空気抵抗を殆ど受けないようにデザインされてる。完璧なデザインだよ。大学で自動車工学を専攻してる江橋が、驚きの声を上げた。

漆黒に塗られ、無駄の省かれた、
流線型の美しいボディ。その上に何故か座椅子が縦列に置かれている。不思議に思って見ているとインカムから

座椅子みたいですが、これは身体を無理なくホールドしてくれるスポーツシートです。濡れたような光沢を放つブラックは、
このタイプGだけの限定色なんですよ。

と、説明が聞こえた。

ハンドルはなく、両サイドから
伸びてる2本のスティックで操作する。
アクセルやブレーキもない。
64タイプG。他の追随を許さない
最新型のスーパーカーだった。

右に曲がりたいときは右のレバーを
思い切り引いて下さい。左も同様の操作です。スピードを出す時は・・・

説明の途中で、クルマは急に猛スピードで走り出した。
オレが無意識のうちに、この触角みたいな操縦桿を引いたからだった。
クルマはグングンと、滑るように加速する。

凄いスピードだよ!しかも、タイヤの音が全くしない。
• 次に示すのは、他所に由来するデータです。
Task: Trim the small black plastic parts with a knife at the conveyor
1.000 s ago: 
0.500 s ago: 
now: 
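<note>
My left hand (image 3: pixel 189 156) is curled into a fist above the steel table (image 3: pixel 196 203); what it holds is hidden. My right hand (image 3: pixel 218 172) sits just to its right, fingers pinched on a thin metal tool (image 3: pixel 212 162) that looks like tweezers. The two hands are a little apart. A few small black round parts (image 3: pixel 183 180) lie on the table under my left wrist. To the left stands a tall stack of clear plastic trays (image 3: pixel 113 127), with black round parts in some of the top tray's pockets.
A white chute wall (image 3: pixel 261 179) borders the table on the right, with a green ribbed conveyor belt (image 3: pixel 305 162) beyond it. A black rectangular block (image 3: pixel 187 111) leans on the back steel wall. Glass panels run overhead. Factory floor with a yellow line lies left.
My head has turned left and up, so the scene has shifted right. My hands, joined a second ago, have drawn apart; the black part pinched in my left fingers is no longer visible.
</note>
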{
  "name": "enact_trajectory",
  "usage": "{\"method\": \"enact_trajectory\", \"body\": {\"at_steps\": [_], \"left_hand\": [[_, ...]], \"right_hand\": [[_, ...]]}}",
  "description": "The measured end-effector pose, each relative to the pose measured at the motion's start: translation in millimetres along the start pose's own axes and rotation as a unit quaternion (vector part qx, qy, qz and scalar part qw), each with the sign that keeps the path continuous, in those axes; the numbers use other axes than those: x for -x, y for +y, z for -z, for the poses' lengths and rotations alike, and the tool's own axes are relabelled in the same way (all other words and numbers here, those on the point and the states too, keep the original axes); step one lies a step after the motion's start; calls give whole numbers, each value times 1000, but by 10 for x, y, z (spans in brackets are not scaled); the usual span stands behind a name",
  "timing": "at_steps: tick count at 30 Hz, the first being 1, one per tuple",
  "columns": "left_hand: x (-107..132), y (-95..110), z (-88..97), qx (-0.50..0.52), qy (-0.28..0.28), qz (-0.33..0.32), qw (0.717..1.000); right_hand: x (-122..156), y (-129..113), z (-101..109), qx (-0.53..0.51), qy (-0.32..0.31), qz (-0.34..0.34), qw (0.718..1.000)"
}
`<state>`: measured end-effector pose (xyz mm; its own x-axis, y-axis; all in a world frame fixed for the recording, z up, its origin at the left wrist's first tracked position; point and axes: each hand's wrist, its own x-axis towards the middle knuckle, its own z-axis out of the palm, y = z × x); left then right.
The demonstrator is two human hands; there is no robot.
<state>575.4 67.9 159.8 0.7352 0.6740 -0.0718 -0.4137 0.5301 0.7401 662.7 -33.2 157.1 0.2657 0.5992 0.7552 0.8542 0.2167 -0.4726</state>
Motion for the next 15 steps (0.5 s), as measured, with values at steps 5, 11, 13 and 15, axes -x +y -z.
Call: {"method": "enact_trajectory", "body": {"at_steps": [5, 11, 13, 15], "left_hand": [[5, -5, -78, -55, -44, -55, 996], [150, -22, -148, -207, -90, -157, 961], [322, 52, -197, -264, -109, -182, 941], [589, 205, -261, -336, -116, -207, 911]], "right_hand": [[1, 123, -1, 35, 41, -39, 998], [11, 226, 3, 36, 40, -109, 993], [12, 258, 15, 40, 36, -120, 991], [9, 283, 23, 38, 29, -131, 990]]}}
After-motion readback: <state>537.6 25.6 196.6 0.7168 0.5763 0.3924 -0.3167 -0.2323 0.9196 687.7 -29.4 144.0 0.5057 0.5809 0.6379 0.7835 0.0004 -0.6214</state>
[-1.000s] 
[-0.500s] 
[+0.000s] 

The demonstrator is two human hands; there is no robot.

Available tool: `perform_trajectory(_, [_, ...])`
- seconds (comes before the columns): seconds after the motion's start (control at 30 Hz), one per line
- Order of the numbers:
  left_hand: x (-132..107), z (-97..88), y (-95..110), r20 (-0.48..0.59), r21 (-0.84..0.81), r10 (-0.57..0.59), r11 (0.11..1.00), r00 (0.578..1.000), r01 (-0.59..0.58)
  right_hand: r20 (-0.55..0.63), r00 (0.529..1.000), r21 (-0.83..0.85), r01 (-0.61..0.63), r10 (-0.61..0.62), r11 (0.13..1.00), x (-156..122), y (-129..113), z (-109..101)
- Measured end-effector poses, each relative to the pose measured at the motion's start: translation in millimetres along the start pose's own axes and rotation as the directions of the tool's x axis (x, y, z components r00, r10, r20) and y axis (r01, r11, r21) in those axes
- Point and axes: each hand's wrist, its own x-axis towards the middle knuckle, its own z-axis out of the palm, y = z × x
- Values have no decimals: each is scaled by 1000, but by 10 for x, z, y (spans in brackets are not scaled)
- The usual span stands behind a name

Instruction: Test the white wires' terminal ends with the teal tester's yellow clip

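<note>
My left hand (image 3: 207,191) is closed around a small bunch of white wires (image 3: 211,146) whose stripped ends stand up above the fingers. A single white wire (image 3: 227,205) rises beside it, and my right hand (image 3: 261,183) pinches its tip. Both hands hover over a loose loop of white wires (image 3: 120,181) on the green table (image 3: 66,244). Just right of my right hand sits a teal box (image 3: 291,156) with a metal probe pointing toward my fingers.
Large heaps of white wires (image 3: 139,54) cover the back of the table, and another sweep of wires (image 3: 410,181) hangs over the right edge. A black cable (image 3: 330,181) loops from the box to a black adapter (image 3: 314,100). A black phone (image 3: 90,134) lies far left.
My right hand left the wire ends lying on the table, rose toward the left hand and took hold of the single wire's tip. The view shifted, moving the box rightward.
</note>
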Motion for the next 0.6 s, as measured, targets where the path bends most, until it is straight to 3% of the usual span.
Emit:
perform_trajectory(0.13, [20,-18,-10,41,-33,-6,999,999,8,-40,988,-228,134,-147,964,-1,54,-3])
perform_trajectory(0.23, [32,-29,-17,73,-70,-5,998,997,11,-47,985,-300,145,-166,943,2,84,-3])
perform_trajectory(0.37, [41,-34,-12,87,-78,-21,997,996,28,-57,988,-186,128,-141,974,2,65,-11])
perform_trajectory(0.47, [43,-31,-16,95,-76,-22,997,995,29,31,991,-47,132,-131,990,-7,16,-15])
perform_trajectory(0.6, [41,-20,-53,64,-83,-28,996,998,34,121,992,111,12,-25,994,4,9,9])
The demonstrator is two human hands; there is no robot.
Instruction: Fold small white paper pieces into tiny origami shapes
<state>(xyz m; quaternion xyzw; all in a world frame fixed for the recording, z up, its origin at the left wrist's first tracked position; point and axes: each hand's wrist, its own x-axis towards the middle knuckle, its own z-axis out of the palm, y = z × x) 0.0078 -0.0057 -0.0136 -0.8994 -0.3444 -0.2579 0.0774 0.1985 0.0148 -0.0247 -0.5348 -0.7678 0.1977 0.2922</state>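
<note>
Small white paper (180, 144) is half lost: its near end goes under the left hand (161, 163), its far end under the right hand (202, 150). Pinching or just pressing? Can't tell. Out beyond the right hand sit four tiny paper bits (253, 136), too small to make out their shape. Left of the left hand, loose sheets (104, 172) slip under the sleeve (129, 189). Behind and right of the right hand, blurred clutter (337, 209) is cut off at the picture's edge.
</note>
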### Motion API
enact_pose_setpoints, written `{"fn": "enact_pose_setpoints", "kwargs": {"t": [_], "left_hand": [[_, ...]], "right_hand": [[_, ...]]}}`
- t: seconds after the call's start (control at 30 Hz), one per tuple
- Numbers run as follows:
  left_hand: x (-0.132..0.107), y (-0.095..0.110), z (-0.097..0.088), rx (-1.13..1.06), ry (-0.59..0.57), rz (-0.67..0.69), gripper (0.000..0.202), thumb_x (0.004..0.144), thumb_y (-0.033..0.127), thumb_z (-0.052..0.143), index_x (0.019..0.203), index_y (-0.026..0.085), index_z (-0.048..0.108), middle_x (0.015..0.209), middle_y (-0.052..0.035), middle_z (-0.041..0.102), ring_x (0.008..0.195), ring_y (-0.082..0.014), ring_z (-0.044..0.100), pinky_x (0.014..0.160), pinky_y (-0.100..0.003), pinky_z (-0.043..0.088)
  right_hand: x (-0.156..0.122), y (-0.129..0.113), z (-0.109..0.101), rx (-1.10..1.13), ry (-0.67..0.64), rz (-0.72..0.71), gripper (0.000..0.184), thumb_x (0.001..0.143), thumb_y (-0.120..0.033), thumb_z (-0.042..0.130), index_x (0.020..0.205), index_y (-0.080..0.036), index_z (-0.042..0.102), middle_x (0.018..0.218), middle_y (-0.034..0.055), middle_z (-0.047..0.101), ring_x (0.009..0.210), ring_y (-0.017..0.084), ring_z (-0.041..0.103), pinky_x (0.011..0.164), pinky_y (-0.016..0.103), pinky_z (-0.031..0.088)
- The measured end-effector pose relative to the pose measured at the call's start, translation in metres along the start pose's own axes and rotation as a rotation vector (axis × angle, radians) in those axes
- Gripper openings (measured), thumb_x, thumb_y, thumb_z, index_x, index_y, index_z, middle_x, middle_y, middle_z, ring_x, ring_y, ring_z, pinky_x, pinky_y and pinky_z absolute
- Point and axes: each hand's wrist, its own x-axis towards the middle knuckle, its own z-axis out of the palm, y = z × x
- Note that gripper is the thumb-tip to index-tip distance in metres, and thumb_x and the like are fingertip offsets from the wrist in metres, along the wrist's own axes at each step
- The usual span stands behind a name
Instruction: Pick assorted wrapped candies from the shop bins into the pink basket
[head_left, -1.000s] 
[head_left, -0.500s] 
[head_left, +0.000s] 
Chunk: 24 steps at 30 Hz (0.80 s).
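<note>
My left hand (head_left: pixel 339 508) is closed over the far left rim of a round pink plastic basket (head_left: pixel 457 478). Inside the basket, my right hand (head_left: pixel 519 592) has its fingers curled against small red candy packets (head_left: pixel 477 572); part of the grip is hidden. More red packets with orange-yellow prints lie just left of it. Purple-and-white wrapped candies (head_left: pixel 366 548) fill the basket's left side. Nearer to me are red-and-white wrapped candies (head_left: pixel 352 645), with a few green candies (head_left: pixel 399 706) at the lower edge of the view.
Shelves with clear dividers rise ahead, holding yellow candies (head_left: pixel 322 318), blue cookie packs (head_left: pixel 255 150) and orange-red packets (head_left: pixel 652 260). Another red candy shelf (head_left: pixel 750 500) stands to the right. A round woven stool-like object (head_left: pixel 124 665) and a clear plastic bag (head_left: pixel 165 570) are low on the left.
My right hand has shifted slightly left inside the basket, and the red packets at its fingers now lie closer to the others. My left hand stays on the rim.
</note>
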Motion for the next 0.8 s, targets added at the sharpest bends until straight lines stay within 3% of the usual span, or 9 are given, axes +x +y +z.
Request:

なんなんだこのクルマ!

オレの背後で江橋が叫んだ。

と、その時、前方に大きな壁が迫って来た。オレはブレーキのかけ方が分からない。ぶつかる!そう思って目をつぶった瞬間、クルマは壁面を吸い付くように上り始めた。

すげー!

クルマは壁を垂直に上り
大きなトンネルに入る。
64タイプGは、もの凄いスピードでトンネルの中を駆け抜けて行く。

トンネルを抜けたとき、聞いたことのある
声が聞こえた。

今日は新型のスポーツカーの内覧会に
呼んでくださって、ありがとうございます。

ママの声だった。だけど目の前にいるママは、めちゃくちゃでかい・・・

あ!ゴキブリ!ちょっと
このカタログでいいわ。貸して!早く潰さなきゃ。

え?ゴキブリ?
あ!もしかして、この64タイプGって。
虫、ご・・・

そう思った瞬間。凄い風が吹いて来て、オレの目の前が真っ暗になった。